Enfim, a IF faz parecer que está ausente no debate sobre as formas de

organização da assistência psiquiátrica, buscando uma imagem de que sua

contribuição é científica e não política. Na verdade, organiza uma verdadeira

guerra de trincheiras, assediando não apenas os médicos, mas também os

profissionais intermediários (agentes da prescrição informal), além de,

diretamente, toda a população, no sentido de estimular a automedicação. E,

somente quando os órgãos públicos passam a normatizar a comercialização

dos medicamentos, é que demonstra claramente seus interesses por

intermédio de seu órgão de classe mais forte, a Associação Brasileira de

Indústria Farmacêutica (ABIFARMA). As- sim ocorre em muitos momentos,

como na época da criação da Central de Medicamentos (CEME), em 1971, ou

a partir das tentativas de reestruturação desta como um verdadeiro laboratório

de pesquisa e produção de fármacos ou, ainda, por ocasião da reestruturação

da Divisão Nacional de Medicamentos (DIMED), da Vigilância Sanitária, no

período da Nova República, que acabou por sucumbir às pressões da IF.

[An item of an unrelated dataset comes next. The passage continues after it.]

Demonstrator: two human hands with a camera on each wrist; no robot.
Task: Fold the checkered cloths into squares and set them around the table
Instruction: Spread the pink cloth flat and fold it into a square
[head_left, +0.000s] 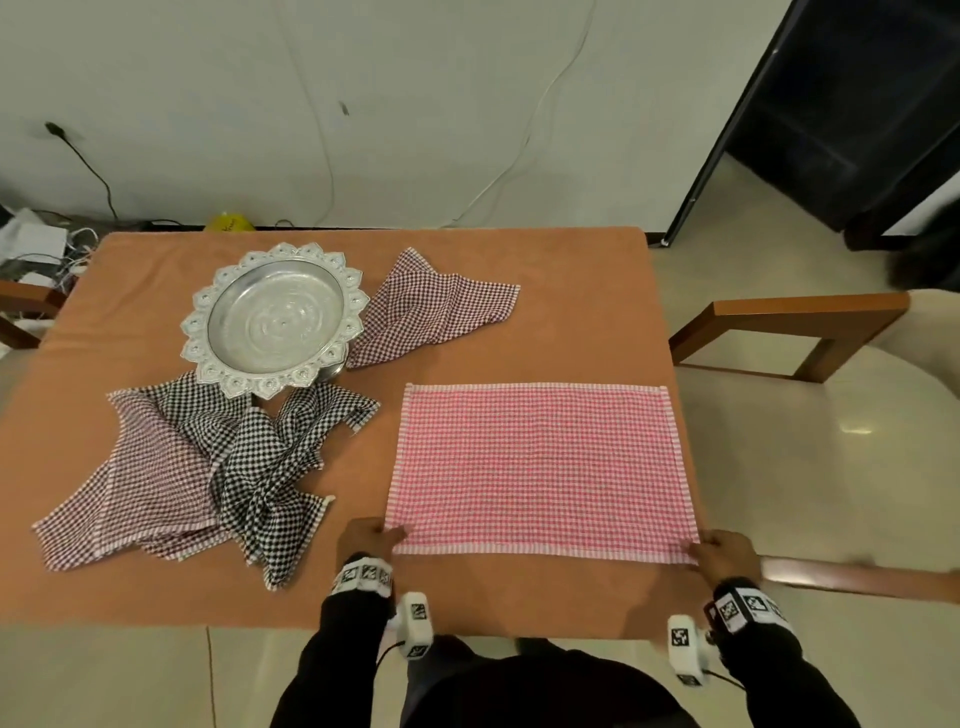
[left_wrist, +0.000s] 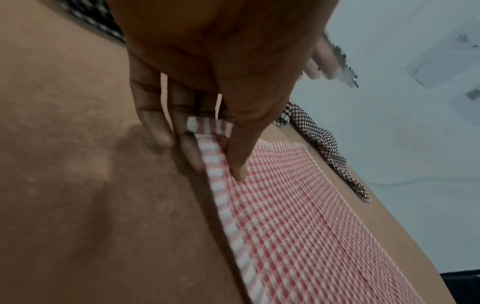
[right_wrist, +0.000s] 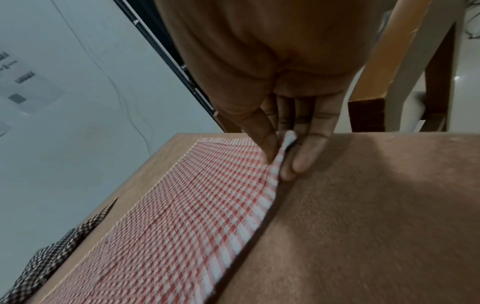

Segundo Costa (1980), houve, nos EUA, um acentuado aumento de consumo

de medicamentos psicotrópicos, em decorrência da implantação do programa

nacional de psiquiatria preventiva do presidente Kennedy. Tal fato é

consequência de uma transformação da psiquiatria. Ela deixa de atuar

prioritariamente nos asilos, ou nos pacientes ditos cronificados, para voltar-se

mais e principalmente para a população dita sadia, mais passível de adoecer,

como é do desejo da psiquiatria preventiva. Assim, aumentaram as demandas

para tratamento psiquiátrico-psicológico e, em decorrência disso, o consumo

induzido, prescrito e autoprescrito de medicamentos.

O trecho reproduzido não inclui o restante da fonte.